We all want to spend quality time at the gym, not quantity time. To use your gym visit wisely, it may pay off to work out in a certain order to maximize your efforts and attain optimal results.

A Western Colorado University research study sponsored by the American Council on Exercise focused on work out sequencing for optimum outcomes with a number of exercise variables, and researchers found definitive conclusions.

THE STUDY

Using a sample of 24 healthy, physically active men and women ranging in age from 18–39, researchers asked every participant to perform 24 supervised workouts and had them rest for at least 48 hours between sessions. The workout included 30 minutes of cardio on a treadmill, eight resistance exercises, eight flexibility exercises and three neuromotor exercises (shuttle run, hexagonal agility test and single-leg squat).

Researchers conducted 24 total sessions to allow for every possible workout sequence combination, which included:

  • Cardiorespiratory, resistance, neuromotor, flexibility
  • Resistance, neuromotor, flexibility, cardiorespiratory
  • Neuromotor, flexibility, cardiorespiratory, resistance, etc …

Researchers discovered the following: You will have fitness gains by starting your workout with cardio and then moving to resistance. You can then follow that with flexibility and neuromotor exercises, but you can do these last two in either order. They found not only does this sequence offer physical improvements but psychological benefits as well.

However, the researchers of this study agree their findings don’t work for those with very specific workout goals and are a generalization of how you should structure a basic workout. If you have specific goals beyond general improvement, you can personalize your own workout.

PERSONALIZATION TIPS

Here are exercise sequencing recommendations for those with more specific goals:

1

MARATHON TRAINING

Despina Pavlou, certified personal trainer and founder of PCOS, recommends doing your intense cardio in the opposite order: Start with weights and then move to endurance training.
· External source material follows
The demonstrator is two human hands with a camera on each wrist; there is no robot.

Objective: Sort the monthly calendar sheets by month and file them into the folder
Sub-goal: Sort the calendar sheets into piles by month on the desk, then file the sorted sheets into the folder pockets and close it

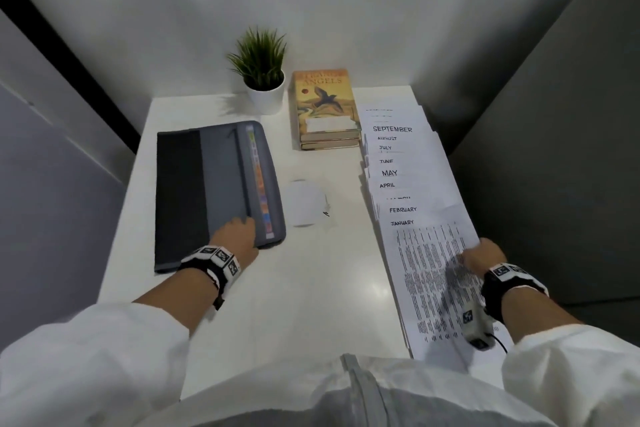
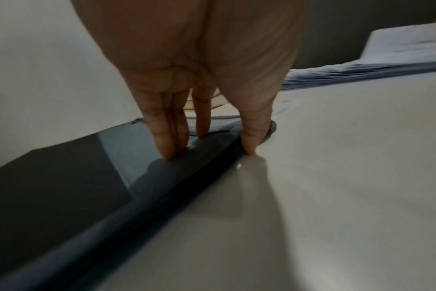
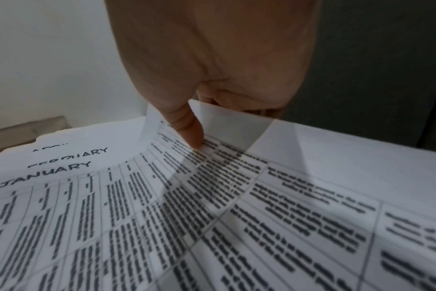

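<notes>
A grey folder [image 1: 221, 184] lies shut at the table's left, with coloured index tabs [image 1: 259, 180] along its right side. My left hand [image 1: 239, 229] rests on its near right corner. In the left wrist view the straight fingers [image 2: 172, 145] press on the folder [image 2: 62, 187] and the thumb touches its edge. Calendar sheets [image 1: 394, 156] lie fanned along the right edge, month titles showing, from January nearest to September and beyond. My right hand [image 1: 479, 251] pinches the right edge of the January sheet [image 1: 429, 274], thumb [image 3: 189, 130] on top, with the sheet's edge [image 3: 236, 122] lifted.
A potted plant [image 1: 263, 80] and two stacked books [image 1: 325, 107] stand at the back of the white table [image 1: 311, 288]. A small white slip [image 1: 304, 203] lies between folder and sheets. Walls close in behind and on both sides. The sheets overhang the table's right edge.
</notes>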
“If [cardio] is done before, you will feel more tired and fatigued,” she says. “You will not have enough energy to lift heavy weights, and you may, as a result, lift with poor form and technique, in turn, increasing the risk of injury.”

For strength training, Alina Kennedy, physiotherapist and strength and conditioning specialist, says runners should strength train 2–3 times per week and stretch/foam roll at least once a week after the longest run.

A workout sequence for marathon trainees running five times a week during peak training could follow:

2

COMPACT MUSCLE BUILDING

Lisa Swanson, ACE certified health coach and certified personal trainer stresses weights before cardio to ensure maximum strength.

“It’s important that you have enough glycogen in your muscles during strength training,” she says. “If you do your cardio workout first, you will burn up those stores leaving you with little to work with when you go to hit the weights.”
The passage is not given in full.